Hydrogen is a non-toxic colourless gas obtained through a carbon-intensive or low-carbon route. Depending on the production process, hydrogen is classified as either grey, blue or green.

Grey hydrogen is produced via the steam reforming of natural gas or coal gasification.

During steam reforming, the methane from natural gas reacts with high-temperature steam in the presence of a catalyst. A water gas shift reaction follows, producing CO2 and hydrogen. One drawback of this production route is the release of CO2 into the atmosphere. This is where hydrogen production combined with CCUS provides an advantage.

Blue hydrogen is produced similarly to grey hydrogen, with the addition of carbon capture and storage. This form of production has the benefit of industrial-scale volumes of carbon-neutral hydrogen.

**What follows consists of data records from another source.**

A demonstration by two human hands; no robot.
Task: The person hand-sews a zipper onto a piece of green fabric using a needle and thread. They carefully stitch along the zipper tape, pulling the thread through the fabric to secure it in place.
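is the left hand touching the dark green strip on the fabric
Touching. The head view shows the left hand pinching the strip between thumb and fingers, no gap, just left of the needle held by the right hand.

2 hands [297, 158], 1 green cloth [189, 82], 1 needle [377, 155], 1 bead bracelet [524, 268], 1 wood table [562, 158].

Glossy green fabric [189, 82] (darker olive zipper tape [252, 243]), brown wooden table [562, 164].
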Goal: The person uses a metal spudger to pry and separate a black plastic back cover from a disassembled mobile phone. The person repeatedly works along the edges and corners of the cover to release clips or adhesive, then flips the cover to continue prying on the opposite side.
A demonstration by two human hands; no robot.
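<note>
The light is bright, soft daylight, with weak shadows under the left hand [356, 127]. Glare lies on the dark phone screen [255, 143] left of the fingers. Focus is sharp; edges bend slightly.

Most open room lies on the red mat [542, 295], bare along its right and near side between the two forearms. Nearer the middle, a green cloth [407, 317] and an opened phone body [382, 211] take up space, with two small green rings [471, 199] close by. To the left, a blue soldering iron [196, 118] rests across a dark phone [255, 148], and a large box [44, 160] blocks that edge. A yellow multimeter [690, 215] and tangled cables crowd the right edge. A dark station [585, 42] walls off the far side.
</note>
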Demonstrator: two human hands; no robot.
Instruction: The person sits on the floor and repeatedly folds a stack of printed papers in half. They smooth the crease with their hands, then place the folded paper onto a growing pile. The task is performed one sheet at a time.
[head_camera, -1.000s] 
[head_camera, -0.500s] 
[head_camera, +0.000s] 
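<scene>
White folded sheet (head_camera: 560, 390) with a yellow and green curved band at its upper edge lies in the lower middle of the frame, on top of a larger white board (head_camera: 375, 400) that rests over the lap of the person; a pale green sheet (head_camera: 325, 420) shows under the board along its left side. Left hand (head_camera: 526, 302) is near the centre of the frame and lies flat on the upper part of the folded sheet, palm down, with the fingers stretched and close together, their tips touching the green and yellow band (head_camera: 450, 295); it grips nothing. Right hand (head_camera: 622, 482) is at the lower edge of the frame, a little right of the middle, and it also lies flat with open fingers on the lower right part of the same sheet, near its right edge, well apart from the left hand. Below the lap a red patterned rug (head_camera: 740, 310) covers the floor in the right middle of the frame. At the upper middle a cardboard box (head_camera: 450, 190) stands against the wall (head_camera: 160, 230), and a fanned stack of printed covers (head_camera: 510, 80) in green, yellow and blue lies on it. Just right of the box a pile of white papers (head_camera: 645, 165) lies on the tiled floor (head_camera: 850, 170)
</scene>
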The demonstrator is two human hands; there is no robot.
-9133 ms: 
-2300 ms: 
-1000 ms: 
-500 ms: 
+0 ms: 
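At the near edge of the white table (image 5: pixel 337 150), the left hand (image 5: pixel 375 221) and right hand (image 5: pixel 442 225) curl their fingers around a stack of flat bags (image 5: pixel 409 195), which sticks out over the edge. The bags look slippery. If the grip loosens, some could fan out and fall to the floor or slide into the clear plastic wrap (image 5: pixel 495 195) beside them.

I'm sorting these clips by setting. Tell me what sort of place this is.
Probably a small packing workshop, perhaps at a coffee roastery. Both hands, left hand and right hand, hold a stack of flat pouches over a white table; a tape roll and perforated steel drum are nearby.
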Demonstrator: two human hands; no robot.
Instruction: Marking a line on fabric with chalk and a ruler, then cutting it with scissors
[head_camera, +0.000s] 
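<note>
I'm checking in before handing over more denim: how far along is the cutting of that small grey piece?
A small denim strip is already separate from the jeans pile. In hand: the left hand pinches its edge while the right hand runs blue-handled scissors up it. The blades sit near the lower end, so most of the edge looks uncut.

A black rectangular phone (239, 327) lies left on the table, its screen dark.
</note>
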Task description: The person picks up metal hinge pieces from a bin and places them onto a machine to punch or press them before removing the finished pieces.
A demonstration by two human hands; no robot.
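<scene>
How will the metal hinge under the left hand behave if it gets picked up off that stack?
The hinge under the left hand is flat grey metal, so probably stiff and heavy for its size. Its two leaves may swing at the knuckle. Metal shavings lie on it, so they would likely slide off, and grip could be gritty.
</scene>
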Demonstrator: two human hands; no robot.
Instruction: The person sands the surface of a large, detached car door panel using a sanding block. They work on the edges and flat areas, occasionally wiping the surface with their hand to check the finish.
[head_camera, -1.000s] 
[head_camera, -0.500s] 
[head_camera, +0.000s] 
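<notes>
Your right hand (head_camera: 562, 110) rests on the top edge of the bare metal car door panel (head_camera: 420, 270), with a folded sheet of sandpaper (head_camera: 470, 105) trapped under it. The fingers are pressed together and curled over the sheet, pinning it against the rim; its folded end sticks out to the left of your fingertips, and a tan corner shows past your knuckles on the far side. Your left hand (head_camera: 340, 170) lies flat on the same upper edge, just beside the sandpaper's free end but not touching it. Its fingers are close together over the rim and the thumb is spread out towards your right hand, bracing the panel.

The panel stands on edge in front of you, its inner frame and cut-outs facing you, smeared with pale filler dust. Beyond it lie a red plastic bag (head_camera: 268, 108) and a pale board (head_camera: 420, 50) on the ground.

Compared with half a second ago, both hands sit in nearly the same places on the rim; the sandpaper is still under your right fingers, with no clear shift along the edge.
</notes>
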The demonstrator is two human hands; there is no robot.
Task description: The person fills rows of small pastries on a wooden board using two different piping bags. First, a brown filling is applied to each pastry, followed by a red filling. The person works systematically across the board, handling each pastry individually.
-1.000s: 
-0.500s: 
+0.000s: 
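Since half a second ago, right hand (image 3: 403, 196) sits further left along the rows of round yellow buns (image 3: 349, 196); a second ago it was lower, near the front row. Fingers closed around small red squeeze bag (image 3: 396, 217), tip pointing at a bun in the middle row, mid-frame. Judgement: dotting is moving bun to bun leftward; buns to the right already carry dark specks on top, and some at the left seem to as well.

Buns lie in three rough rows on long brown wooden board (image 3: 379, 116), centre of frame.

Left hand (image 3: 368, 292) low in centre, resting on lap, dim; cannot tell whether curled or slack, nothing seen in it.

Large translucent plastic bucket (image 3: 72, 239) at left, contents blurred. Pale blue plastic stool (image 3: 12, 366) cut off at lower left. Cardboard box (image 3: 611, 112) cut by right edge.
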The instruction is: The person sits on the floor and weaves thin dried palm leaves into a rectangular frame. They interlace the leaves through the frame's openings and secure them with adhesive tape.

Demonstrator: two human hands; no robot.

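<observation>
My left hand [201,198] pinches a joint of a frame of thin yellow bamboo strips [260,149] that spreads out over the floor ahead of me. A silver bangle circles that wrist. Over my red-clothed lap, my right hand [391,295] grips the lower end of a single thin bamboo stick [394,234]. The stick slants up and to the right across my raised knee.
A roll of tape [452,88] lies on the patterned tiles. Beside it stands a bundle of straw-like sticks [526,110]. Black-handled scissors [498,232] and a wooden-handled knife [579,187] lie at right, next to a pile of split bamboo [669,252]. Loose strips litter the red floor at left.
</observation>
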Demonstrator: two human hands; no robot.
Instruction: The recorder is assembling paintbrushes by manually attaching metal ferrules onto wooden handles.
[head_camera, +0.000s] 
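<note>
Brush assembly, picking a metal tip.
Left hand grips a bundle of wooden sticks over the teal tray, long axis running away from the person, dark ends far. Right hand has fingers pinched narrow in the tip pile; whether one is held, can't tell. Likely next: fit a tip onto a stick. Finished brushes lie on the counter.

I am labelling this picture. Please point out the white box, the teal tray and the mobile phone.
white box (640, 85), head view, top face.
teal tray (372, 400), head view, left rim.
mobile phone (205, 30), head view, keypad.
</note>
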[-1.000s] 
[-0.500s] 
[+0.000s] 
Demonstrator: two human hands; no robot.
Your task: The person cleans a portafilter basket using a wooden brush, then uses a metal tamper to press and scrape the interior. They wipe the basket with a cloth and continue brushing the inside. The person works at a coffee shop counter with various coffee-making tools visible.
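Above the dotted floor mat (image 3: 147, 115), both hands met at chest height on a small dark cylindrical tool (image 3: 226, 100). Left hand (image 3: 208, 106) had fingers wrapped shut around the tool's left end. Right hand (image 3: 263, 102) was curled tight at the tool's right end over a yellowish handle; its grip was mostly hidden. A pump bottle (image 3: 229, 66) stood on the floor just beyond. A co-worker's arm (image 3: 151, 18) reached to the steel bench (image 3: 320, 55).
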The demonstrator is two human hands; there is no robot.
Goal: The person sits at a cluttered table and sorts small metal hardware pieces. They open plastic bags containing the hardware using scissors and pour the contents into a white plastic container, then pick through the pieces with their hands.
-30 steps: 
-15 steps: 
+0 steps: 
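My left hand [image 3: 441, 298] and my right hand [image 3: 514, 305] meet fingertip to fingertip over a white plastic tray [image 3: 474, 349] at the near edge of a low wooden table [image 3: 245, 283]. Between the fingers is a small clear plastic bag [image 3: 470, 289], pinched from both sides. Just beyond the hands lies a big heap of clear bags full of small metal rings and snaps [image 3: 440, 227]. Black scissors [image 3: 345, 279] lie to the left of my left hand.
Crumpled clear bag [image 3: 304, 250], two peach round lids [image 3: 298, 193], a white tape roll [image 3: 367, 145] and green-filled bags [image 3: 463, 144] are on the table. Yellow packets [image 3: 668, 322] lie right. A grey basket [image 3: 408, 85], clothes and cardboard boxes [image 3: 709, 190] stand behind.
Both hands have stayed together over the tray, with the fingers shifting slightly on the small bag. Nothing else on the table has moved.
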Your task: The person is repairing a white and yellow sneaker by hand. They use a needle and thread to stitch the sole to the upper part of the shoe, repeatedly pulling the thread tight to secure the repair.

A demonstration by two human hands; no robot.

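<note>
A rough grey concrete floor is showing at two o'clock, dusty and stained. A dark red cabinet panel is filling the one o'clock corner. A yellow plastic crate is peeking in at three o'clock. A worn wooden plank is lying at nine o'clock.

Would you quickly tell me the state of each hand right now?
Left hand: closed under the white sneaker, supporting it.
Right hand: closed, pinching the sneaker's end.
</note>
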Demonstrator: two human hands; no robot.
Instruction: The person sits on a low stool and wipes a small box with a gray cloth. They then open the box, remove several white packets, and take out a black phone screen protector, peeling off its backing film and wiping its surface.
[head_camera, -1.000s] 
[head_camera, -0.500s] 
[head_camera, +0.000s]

Green hydrogen is produced through electrolysis and involves the splitting of water. The electrolyser consists of a direct current (DC) source and two noble metal-coated electrodes, separated by an electrolyte. The current is applied to the cathode where the hydrogen is made and the electrons produced by the electrochemical reaction return to the positive terminal of the DC source to release oxygen. It can only be classified as green hydrogen if the electricity source comes from renewable forms of energy, such as wind and solar.

The blending of hydrogen into the existing natural gas pipeline network has the potential to help with the variable output from renewables. If implemented under appropriate conditions and at relatively low hydrogen concentrations (less than 5–15%), this strategy of storing and delivering energy may require only minor modifications to the operation and maintenance of the pipeline network.

Ammonia is another alternative, where its cracking can reproduce hydrogen closer to the end-user.

Governments, including those of Germany, the UK, Australia and Japan, are working on or have announced hydrogen strategies.